● WHAT THE TASK REQUIRES
Return the listing word for word, as given.

=== Section Start ===

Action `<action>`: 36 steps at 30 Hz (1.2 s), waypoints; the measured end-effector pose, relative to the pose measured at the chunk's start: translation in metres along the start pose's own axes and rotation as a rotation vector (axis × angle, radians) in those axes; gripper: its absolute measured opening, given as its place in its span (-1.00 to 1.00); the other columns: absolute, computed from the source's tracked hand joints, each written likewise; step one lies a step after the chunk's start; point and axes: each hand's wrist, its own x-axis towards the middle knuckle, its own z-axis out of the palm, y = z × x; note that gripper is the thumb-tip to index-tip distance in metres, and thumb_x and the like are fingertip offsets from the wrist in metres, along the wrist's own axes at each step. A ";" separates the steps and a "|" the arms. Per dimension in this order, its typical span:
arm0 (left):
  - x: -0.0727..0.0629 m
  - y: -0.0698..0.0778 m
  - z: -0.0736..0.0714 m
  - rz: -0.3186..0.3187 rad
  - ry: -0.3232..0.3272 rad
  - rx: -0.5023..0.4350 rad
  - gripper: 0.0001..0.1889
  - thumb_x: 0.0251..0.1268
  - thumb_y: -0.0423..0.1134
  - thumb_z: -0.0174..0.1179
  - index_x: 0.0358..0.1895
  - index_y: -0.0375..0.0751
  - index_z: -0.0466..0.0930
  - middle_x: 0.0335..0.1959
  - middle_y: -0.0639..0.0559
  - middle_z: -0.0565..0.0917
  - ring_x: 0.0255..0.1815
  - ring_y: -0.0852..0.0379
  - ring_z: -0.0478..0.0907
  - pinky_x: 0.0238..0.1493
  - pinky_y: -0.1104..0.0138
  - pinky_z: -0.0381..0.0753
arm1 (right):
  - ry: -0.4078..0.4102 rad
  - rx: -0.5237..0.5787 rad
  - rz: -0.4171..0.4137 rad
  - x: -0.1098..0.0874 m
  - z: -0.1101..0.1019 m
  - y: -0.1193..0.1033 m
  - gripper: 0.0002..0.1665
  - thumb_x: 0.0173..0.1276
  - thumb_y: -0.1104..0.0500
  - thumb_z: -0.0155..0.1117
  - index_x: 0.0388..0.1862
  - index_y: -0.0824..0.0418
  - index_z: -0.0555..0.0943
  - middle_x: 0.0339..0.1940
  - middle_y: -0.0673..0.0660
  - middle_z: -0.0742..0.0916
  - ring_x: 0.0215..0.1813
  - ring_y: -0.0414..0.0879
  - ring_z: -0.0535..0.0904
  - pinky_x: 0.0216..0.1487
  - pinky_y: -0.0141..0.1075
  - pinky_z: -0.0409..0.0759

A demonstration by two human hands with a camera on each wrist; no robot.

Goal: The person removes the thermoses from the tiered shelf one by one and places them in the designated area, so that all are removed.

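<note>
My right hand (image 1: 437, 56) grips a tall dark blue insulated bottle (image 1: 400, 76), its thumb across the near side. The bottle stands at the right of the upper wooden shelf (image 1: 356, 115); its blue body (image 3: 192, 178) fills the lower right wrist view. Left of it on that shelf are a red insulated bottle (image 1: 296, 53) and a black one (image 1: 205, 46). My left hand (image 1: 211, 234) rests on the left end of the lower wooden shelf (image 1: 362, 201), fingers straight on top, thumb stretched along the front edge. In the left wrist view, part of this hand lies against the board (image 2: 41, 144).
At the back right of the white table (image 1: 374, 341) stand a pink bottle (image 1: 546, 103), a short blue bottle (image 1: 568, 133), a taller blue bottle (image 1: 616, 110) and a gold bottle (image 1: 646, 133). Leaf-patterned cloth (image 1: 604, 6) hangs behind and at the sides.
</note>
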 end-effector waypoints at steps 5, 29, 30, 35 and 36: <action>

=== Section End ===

● RESPONSE FOR THIS EXERCISE
Action `<action>`: 36 steps at 30 Hz (1.2 s), waypoints; the measured end-effector pose, relative to the pose measured at the chunk's start: translation in metres along the start pose's own axes and rotation as a rotation vector (axis × angle, radians) in those axes; gripper: its absolute measured opening, given as its place in its span (-1.00 to 1.00); the other columns: absolute, computed from the source's tracked hand joints, each written likewise; step one lies a step after the chunk's start; point and axes: each hand's wrist, its own x-axis towards the middle knuckle, its own z-axis out of the palm, y = z × x; note that gripper is the thumb-tip to index-tip distance in metres, and thumb_x and the like are fingertip offsets from the wrist in metres, along the wrist's own axes at each step. A ";" separates the steps and a "|" the arms. Per dimension in this order, its typical span:
arm0 (left):
  - x: -0.0727..0.0629 m
  - y: -0.0698..0.0778 m
  - z: -0.0736..0.0714 m
  - rz: -0.3186..0.3187 rad
  - ry: -0.3232..0.3272 rad
  - rx: -0.5023..0.4350 rad
  - gripper: 0.0001..0.1889
  - thumb_x: 0.0251..0.1268
  - thumb_y: -0.0423..0.1134
  - thumb_z: -0.0174..0.1179
  - index_x: 0.0358..0.1895
  - index_y: -0.0375..0.0751
  - index_z: -0.0466..0.0930
  - middle_x: 0.0335..0.1959
  - middle_y: -0.0639..0.0559
  - middle_z: -0.0565..0.0917
  - ring_x: 0.0255..0.1815
  - ring_y: -0.0852..0.0379
  - ring_z: -0.0478..0.0907
  - pinky_x: 0.0238..0.1493
  - pinky_y: -0.1104..0.0138
  - pinky_z: -0.0381..0.0753
arm1 (right):
  - ry: -0.4078..0.4102 rad
  - rx: -0.5237..0.5787 rad
  - rz: -0.4171..0.4137 rad
  - x: -0.1098..0.0874 m
  - z: -0.1101..0.1019 m
  - y: -0.1193..0.1033 m
  - gripper: 0.0002..0.1665
  - thumb_x: 0.0173..0.1276
  - thumb_y: -0.1104..0.0500
  - thumb_z: -0.0155..0.1117
  - index_x: 0.0388..0.1862
  - index_y: -0.0824..0.0418
  - index_z: -0.0555..0.0943
  - middle_x: 0.0339..0.1940
  - middle_y: -0.0673..0.0660
  - middle_z: -0.0742..0.0916
  - ring_x: 0.0215..0.1813
  - ring_y: -0.0414..0.0879
  - ring_z: -0.0535..0.0904
  - pinky_x: 0.0216..0.1487
  - pinky_y: -0.0141..0.1075
  - pinky_z: -0.0409..0.0759

A demonstration by two human hands with a camera on each wrist; no robot.

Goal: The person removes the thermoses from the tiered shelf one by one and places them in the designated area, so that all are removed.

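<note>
My right hand (image 1: 437, 56) grips a tall dark blue insulated bottle (image 1: 400, 76), its thumb across the near side. The bottle stands at the right of the upper wooden shelf (image 1: 356, 115); its blue body (image 3: 192, 178) fills the lower right wrist view. Left of it on that shelf are a red insulated bottle (image 1: 296, 53) and a black one (image 1: 205, 46). My left hand (image 1: 211, 234) rests on the left end of the lower wooden shelf (image 1: 362, 201), fingers straight on top, thumb stretched along the front edge. In the left wrist view, part of this hand lies against the board (image 2: 41, 144).
At the back right of the white table (image 1: 374, 341) stand a pink bottle (image 1: 546, 103), a short blue bottle (image 1: 568, 133), a taller blue bottle (image 1: 616, 110) and a gold bottle (image 1: 646, 133). Leaf-patterned cloth (image 1: 604, 6) hangs behind and at the sides.
</note>
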 end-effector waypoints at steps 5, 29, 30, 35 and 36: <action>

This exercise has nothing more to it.